The holidays are known for many things: taking time off from work, catching up with family, deeply discounted shopping, wearing ugly sweaters…and throwing a Santa-sized wrench in all your healthy habits.
There are cookies. Potlucks. Eggnog. Unavoidable changes to your everyday routine.
And before you know it, that five pounds it took you all year to lose is right back around your midsection, like it never left.
With all these changes, making time for exercise is usually the first thing to go. Add that to elevated stress levels and nonstop temptation, and putting on holiday weight seems inevitable.

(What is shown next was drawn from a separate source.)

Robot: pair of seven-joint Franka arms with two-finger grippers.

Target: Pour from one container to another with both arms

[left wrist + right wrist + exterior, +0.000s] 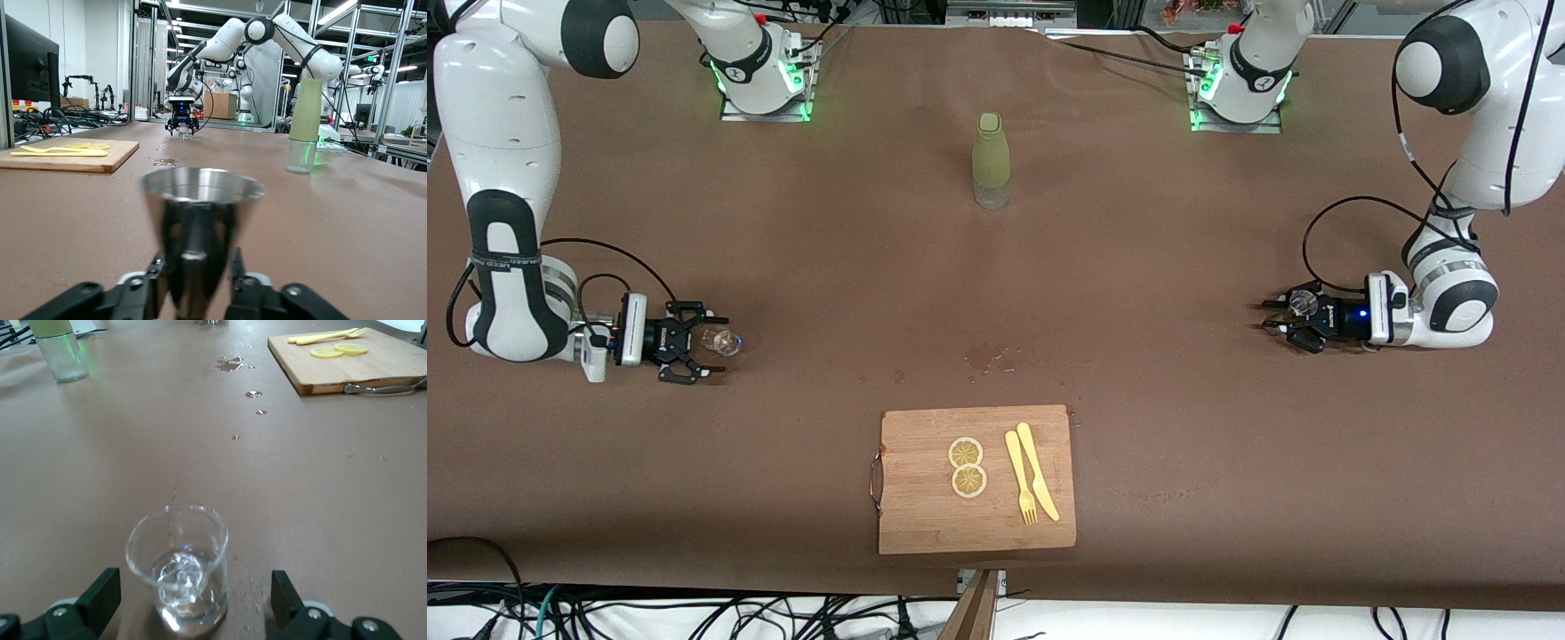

The good news is, it doesn’t have to be.
Wouldn’t it be nice – for once – to make it through December without having to rebuild your entire health routine from scratch?
If you can implement these five simple strategies, you’ll do just that.
Make drinking water your number one priority, every single day. Aim for 2-3 liters per day, and try “front-loading” – start early and drink most of your water by 4 or 5 pm. This is about more than just hydration — the mindfulness required to keep up with this habit will transcend into other areas of your life as well.
No sugar after 7pm. Nothing kicks you into a holiday sugar spiral quicker than sleep deprivation. And nothing contributes to sleep deprivation more than a late-night sugar binge. By cutting off your consumption earlier, you create a healthy cycle: the more well-rested you are, the more energy you’ll have to make healthier choices throughout the day. And so on.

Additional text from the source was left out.